Ribs can be a very tasty, inexpensive fare. They can be cooked on the grill, the oven or by being braised. It is, however, important to know what kinds of ribs one is dealing with, as they can be very different in texture from one another. Here is a summary of the different kinds of ribs that I typically cook:

BEEF RIBS:

Cows have thirteen pairs of ribs and although some of the cuts can be tough all of them can be turned into a delectable dish if cooked correctly. Basically, there are two kinds of beef ribs, back ribs and short ribs. Back ribs, a.k.a. beef spareribs or Texas ribs, are very tender and are cut off from the prime rib. Generally, these ribs don't have lots of meat because the butcher prefers to carve the meat out and sell those cuts for much more money. Because they are so tender, back ribs are more suited for grilling. Typically a rack will feed two to three people.

Short ribs are the meaty ends of beef ribs from the rib, chuck or brisket section. Short ribs have lots of meat and are very flavorful. They are also quite inexpensive. These ribs are approximately 2-inches long and are topped with a thick layer of well-marbled, tough meat. Many times you will find them with out the bone and they are sold either as individual bones or in strips of three to four ribs. When cooking them, calculate that each person you are feeding will eat approximately a pound of ribs each. As we will discuss later, short ribs are best when braised as the long, slow process makes them specially tender and flavorful.

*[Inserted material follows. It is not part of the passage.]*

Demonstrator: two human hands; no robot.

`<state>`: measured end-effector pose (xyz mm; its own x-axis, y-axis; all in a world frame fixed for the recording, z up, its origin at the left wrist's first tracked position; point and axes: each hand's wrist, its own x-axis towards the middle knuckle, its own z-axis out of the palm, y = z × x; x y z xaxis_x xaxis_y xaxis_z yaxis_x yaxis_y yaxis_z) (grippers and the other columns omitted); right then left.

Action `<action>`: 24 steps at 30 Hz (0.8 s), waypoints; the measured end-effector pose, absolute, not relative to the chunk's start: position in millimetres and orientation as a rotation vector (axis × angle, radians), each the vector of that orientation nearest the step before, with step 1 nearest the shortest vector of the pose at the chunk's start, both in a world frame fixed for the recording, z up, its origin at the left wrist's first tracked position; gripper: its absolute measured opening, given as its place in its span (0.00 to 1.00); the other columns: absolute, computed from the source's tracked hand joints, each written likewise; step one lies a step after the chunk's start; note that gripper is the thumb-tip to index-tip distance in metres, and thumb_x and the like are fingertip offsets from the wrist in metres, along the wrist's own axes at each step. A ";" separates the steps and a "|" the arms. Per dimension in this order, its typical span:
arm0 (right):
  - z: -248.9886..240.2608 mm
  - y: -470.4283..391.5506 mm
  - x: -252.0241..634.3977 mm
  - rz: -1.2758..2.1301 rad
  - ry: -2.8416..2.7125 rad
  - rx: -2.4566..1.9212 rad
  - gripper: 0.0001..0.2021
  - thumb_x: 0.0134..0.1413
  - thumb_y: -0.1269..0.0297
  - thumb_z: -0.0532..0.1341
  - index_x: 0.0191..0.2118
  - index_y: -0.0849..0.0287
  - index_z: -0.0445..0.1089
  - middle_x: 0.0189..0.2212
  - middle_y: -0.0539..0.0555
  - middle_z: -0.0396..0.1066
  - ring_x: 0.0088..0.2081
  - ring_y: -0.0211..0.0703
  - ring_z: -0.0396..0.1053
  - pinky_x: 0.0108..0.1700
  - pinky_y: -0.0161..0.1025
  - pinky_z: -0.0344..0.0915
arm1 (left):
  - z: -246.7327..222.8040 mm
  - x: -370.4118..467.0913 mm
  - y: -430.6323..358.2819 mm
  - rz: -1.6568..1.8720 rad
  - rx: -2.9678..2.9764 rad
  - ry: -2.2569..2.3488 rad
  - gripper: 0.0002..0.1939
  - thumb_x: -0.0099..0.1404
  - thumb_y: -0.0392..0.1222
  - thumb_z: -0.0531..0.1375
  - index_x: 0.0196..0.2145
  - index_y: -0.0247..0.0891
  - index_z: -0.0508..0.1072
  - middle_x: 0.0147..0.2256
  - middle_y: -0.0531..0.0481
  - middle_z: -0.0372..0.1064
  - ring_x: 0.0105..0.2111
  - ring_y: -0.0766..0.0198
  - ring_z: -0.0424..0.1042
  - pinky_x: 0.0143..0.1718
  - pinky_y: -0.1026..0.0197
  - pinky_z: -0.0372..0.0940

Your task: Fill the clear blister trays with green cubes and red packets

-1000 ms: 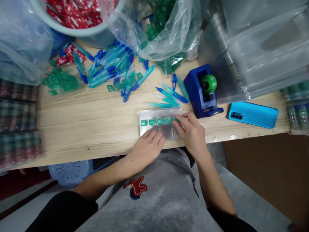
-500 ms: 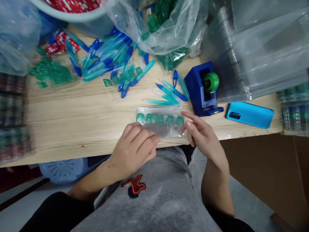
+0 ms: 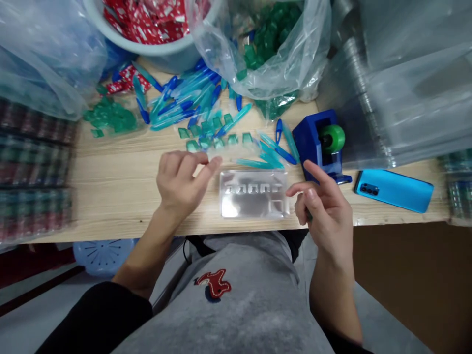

One of my favorite barbecued ribs in Bolivia are called "Asado de Tira'. These are from Argentina and they are served off the grill, almost crispy. Although they can be tough they are so full of flavor they are worth the extra chewing! These ribs are created by cross cutting short beef ribs. The meatiest of short ribs, these cross cut ribs come from the chuck and are also known as flanken ribs. Have some of these on the grill and you are in for a wonderful treat!

PORK RIBS:

Perhaps the most popular kind of ribs for grilling, pork ribs are also extremely flavorful and marbled. The number one choice, I believe, for grilling are the famous baby back ribs. There's a reason for this. These ribs are tender and full of flavor and come from the loin area. Although these ribs typically come on a narrow slab they have considerable amounts of meat on them. A full rack will generally have between eight to fourteen ribs. A whole rack will feed two to three people. I buy mine at Costco where packages contain three racks.

You can also get spareribs from pork. Spareribs come from the pork's underbelly and are bigger, fatter and tougher than their sibling the baby back rib. As with beef spareribs, pork spareribs braise beautifully and are loaded with flavor. A full rack usually has thirteen ribs and will feed three to four people.

Another popular cut is the St. Louis- cut ribs, a.k.a. SLC, barbecue cut or Kansas City cut. This cut results from cutting the rib tips and the flat meat off of the sparerib slab. This slab is cut from the flattest part of the spareribs. These ribs are meatier and better marbled than baby back ribs making them a favorite of many a chef. A slab will feed one to two people.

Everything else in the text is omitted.